A visit to an Armenian church in Islamic Iran
The rest of the world often forgets that there are Christian churches dotted across the Muslim world and some of those communities date back to the earliest years of the faith. Fredrik Dahl and Reza Derakhshi from our Tehran bureau recently visited a remote medieval outpost of the Armenian Apostolic Church in the Islamic Republic of Iran. Their report says:
The last priest left the Black Church more than half a century ago and now the picture on the wall of a former monk’s cell is of the Islamic Republic’s founder Ayatollah Ruhollah Khomeini, not Jesus.
But Iran says this medieval Armenian Christian retreat in a mountainous region close to Turkey and Armenia shows it is observing the rights of other faiths.
Read the full story here.
Dahl interviewed Sebouh Sarkissian, the Armenian archbishop of Tehran, for the feature. As a FaithWorld extra, here is the Q&A of their talk:
Armenians make up the largest Christian minority in Iran, their presence dating back to the time of the ancient Persian empire, but their numbers have declined since the 1979 Islamic revolution.
Sebouh Sarkissian, Armenian archbishop in Tehran for the past eight years, spoke to Reuters at his office next to the Armenian cathedral in the Iranian capital about the situation for his community in the Islamic Republic.

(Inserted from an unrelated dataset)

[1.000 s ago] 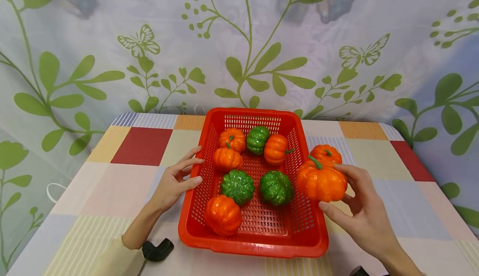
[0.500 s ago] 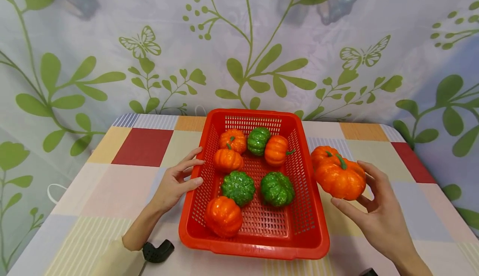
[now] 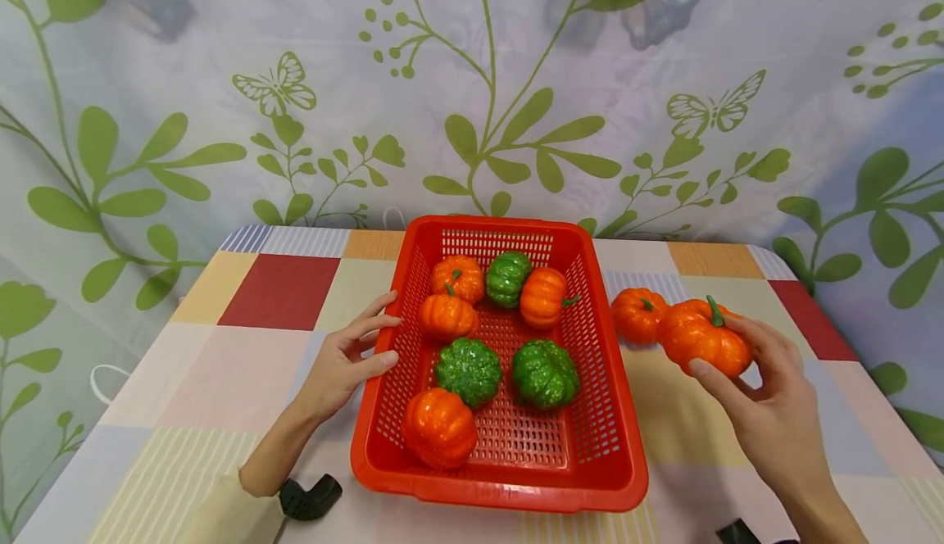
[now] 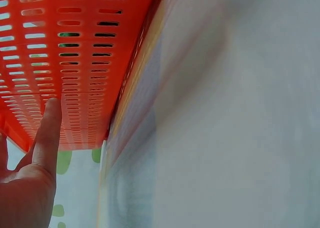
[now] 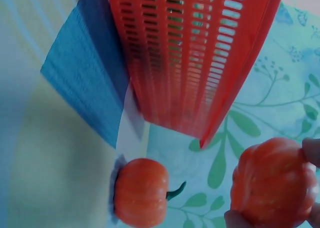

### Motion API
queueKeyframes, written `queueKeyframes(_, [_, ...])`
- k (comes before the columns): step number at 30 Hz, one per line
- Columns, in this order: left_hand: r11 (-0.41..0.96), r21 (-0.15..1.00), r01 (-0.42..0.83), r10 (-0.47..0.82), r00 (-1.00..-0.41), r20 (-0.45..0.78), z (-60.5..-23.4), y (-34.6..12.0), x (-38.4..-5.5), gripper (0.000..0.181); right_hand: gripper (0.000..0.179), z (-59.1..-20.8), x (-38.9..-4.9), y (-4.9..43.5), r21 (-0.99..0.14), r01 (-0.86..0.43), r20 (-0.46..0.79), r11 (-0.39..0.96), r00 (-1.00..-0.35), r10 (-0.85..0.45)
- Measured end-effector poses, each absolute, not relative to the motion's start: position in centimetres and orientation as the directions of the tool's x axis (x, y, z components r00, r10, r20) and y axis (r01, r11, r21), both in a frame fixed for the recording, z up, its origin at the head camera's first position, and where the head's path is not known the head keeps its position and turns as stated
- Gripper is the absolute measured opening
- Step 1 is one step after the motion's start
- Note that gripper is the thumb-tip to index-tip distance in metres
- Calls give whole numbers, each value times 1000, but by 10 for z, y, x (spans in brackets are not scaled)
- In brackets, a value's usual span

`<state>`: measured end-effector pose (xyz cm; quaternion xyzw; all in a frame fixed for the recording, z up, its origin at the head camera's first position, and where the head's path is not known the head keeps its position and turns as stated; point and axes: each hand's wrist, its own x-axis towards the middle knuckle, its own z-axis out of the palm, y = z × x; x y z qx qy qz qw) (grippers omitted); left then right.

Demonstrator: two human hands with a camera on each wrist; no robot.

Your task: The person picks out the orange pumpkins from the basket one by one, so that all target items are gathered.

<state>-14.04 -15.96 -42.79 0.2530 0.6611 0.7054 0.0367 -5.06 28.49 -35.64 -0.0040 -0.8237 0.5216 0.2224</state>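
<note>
My right hand (image 3: 774, 405) holds a small orange pumpkin (image 3: 704, 337) with a green stem, to the right of the red plastic basket (image 3: 501, 496). In the right wrist view the held pumpkin (image 5: 274, 183) has fingertips on its sides. Another orange pumpkin (image 3: 637, 315) sits on the table just beyond it, beside the basket. My left hand (image 3: 341, 364) rests with its fingertips against the basket's left rim; in the left wrist view a straight finger (image 4: 47, 138) lies along the slotted wall. Inside the basket are several orange pumpkins (image 3: 440, 428) and green pumpkins (image 3: 546, 374).
A patchwork cloth (image 3: 243, 372) covers the table, which backs onto a leaf-patterned curtain (image 3: 332, 102). A black piece (image 3: 310, 497) sits by the left wrist. A white cord loop (image 3: 103, 380) shows at the table's left edge.
My right hand has carried the pumpkin from over the basket's right rim out to the right, revealing the pumpkin on the table. The left hand and basket stay put.
</note>
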Motion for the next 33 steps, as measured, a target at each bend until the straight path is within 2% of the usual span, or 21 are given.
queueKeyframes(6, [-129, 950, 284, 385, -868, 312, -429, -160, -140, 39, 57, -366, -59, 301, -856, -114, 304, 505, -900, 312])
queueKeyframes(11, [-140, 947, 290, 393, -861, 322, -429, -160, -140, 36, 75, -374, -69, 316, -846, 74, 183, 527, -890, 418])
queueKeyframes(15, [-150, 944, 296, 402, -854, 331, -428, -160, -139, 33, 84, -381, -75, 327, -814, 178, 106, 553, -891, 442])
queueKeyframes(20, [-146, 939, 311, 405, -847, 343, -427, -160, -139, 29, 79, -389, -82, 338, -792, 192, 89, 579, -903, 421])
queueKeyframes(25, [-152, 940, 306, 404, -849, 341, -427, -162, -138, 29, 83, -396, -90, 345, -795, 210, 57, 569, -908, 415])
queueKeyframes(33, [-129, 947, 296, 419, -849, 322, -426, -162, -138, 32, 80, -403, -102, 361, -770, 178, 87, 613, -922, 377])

A. We have the feeling that the government is taking care of our religious heritage, historical churches and sacred sites … This of course makes us happy.
Q. What would it mean in practical terms?
A. It will be supervised by (an) international body … and it also somehow secures the existence of that church.
Q. So you are well-treated by the authorities?
A. In this manner yes; in keeping, maintaining, the spiritual richness and religious sites of this country.
Q. Any problems facing Armenians in Iran today?
A. Generally speaking, as citizens of this country, we are facing the same difficulties that every Iranian is facing nowadays … The Armenians, since they have been living here for
centuries, they have accommodated themselves to the Iranian lifestyle. Despite having said this, sometimes as a Christian community we face difficulties.
Q. Any examples?
A. Well, for instance, the government has prepared a textbook of religion and they have imposed (a rule) on us to teach that text book… Of course they are not familiar with Christian expressions and mentality … so that is one of the main difficulties.
Q. Do you think this book will be removed?
A. Once when I was talking to the (government) minister I asked him: ‘would you accept … that I prepare a text book on Islam, on the Koran, and ask some other Christians to come and teach it in your schools? Would you accept that?’ He started laughing.
Q. Does your community experience discrimination in Iran?
A. Not as such … I think it is an innovation from the West, that people are coming and always asking: is there discrimination in this country? I can tell you that I’ve felt
discrimination even in the United states, even in Europe.
Q. Can you drink alcohol, even though it is banned in Iran?
A. Alcoholic drinks are allowed, not officially of course … we use wine during the mass, the worship, and that’s why they somehow allow us to do (it) … but in general the
usage of alcohol is not good. It is not encouraged.
Q. Have many Armenians left Iran since the revolution?
A. The process of migration regarding the Armenian community started even before the revolution … Immigration and migration, it is a phenomenon all over the world … not
anything peculiar to Iran and Iranian society.”
Q. You don’t believe it is a sign they are not well-treated?
A. No, because even Iranians are emigrating from this country, not only Christians, not only Armenians.
Q. Do you see a future for the Armenian community in Iran?
A. Yes, definitely, our existence is rooted in this soil, in this country … I don’t think we are in danger. If we are in danger it means the whole society is in danger.